Saturday, August 27, 2011

Growing Pains

I feel sick...soul sick as I learn more and more. Like a sojourner in a foreign land I ache for what has been lost and I weep for what has been forgotten. I am strangely homesick for what I've never known and yet as the same time, I struggle with giving up what I have always believed. The very magnitude of the deception in even my own life wears me down and makes me soul weary.



Daniel 7 says of satan: "And he shall speak great words against the most High, and shall wear out the saints of the most High, and think to change times and laws: and they shall be given into his hand until a time and times and the dividing of time."




I struggle with reconciling my life to Yeshua's life. I greatly desire to be an imitator of Christ, to do what he did, live like he did, and so I find that once again I must give something up. Something which really wasn't what I thought it was anyway, and I make the sacrifice gladly in a way because I know it draws me closer to him.




Christmas is what I'm talking about and here's why. I won't bore you with the details but I will provide a couple links to two of the sites that helped me make my decision.


This first one has 6 parts but I started the link at Part 2 which is where it really gets into the meat of the subject.


This second one is also a great resource for historical accuracy, and it points out that even though God does indeed know our heart and intent. You can't put lipstick on a pig so to speak. Something that was meant for Satanic worship can't ever be offered to God. He knows what it really represents even if we don't. We can't take our "best pig" and say "I'm giving this as an offering to the Lord, no matter how sincere, because he tells us that it's an abomination in his eyes just like the worship or items of worship of false deities.
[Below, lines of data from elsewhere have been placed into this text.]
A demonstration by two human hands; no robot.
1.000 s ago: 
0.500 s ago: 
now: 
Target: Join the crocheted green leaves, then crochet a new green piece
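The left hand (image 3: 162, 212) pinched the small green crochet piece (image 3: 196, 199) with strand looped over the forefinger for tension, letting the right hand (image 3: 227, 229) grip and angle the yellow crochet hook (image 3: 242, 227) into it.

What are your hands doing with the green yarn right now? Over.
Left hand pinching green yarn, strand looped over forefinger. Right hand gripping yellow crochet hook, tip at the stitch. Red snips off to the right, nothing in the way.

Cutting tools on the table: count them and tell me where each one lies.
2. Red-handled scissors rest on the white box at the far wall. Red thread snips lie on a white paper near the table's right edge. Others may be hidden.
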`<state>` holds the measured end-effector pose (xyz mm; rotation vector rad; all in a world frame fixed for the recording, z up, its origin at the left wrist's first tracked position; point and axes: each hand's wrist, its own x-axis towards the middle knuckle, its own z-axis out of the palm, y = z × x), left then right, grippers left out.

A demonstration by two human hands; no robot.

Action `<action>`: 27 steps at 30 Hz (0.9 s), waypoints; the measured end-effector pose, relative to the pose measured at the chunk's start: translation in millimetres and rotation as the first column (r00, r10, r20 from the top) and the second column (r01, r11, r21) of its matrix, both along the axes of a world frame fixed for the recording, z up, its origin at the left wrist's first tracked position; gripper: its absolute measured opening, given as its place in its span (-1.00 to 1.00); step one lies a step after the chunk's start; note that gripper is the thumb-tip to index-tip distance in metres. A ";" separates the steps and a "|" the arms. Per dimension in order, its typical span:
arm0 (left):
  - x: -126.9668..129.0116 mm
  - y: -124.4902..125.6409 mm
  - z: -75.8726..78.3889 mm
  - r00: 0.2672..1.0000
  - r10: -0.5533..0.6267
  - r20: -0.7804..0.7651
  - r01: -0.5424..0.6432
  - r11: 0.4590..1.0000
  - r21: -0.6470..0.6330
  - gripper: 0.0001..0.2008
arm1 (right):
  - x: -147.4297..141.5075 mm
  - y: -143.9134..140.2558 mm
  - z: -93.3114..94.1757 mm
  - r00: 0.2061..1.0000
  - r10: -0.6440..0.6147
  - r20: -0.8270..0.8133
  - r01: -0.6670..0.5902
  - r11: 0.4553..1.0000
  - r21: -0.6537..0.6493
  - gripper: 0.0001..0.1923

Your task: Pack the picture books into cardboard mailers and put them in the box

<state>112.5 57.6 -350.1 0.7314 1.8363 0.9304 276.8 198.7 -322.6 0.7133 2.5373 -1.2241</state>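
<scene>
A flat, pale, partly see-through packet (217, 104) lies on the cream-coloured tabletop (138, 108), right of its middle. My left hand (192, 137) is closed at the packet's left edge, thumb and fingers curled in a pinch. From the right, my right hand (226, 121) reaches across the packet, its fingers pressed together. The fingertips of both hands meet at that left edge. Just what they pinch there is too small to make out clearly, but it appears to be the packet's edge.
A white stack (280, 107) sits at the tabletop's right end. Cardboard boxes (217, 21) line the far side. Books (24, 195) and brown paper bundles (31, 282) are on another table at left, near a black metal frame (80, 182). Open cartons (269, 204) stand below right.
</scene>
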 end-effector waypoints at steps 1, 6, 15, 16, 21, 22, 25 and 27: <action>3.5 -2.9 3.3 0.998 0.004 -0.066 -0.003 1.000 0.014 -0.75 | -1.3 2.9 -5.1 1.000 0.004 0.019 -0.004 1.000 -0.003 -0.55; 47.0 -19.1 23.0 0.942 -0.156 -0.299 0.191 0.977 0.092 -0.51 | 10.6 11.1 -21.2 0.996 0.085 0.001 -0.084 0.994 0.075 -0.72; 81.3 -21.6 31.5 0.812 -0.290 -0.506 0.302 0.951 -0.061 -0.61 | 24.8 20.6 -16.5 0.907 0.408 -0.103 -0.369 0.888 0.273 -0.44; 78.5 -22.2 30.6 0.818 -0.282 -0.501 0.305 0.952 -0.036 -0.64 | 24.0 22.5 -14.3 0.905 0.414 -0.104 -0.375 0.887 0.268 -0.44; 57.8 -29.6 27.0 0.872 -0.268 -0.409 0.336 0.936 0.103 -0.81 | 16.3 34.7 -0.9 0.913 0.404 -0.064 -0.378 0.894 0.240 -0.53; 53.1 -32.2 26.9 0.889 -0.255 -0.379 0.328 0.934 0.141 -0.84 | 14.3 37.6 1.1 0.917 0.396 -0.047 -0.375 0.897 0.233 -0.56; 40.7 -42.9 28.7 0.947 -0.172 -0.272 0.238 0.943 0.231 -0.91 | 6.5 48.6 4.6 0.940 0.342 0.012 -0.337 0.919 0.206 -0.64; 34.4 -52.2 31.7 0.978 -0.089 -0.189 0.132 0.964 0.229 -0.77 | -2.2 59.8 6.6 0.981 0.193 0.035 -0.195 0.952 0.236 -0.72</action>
My husband is in agreement. We will celebrate The Feast of Dedication also known as Hanukkah just like Jesus did but we have not yet decided as to whether or not we'll give presents. As I understand it there are a precious few "Christmas Traditions" that do not have their roots in paganism and I think these we may continue to keep. Some Christmas carols will still be heard in our house although they will probably be sung year round as hymns. I keep my nativity up year round also and have for a couple years now. We don't worship it, but instead use it to remind us of Yeshua's humble beginnings as a King who made Himself a servant and a sacrifice for us. Thinking on all this now helps me to realize that the wonderful magic of that Season is really the closeness that we feel to our family and God and it's a pity that we've relegated it to Christmas and Easter (that's a whole other post) and left it out of the rest of the year. We won't be giving up snowball fights, hot chocolate, sledding, family celebrations (again, another post), lots of yummy food (I hear Hanukkah is a good opportunity to eat lots of fried food...in coconut oil of course). Eggnog, apple cider, and building snowmen. In the past I've down played winter in favor of Christmas not wanting to take away from the Reason for the Season...which makes me think, maybe a better way to put it is that Yeshua is the Reason for the Seasons. Just like Fall, Spring, and Summer there's so much of God's majesty, creativity, and loving providence to be appreciated in the Winter time. So I suppose I'll put my snowflake window clings up, display my smiling snowmen and enjoy the magic of the season, being together with my family and of course now I get to research how to celebrate Hanukkah with it's 8 days of celebration, now that is a neat history lesson I can't wait to tell my kids about! As always God keeps us learning, and growing and just like my children experience growing pains, we must stretch and sometimes go through a little bit of pain and change in order to grow up in the Lord.





2 comments:

kat said...

we'd love to celebrate with you on our end this year as well. it will be a new adventure with new traditions for us all. <3

Just call me Suzy Q said...

I want to cry as I read this...you have no idea how much this means to me. Thank you, I love you.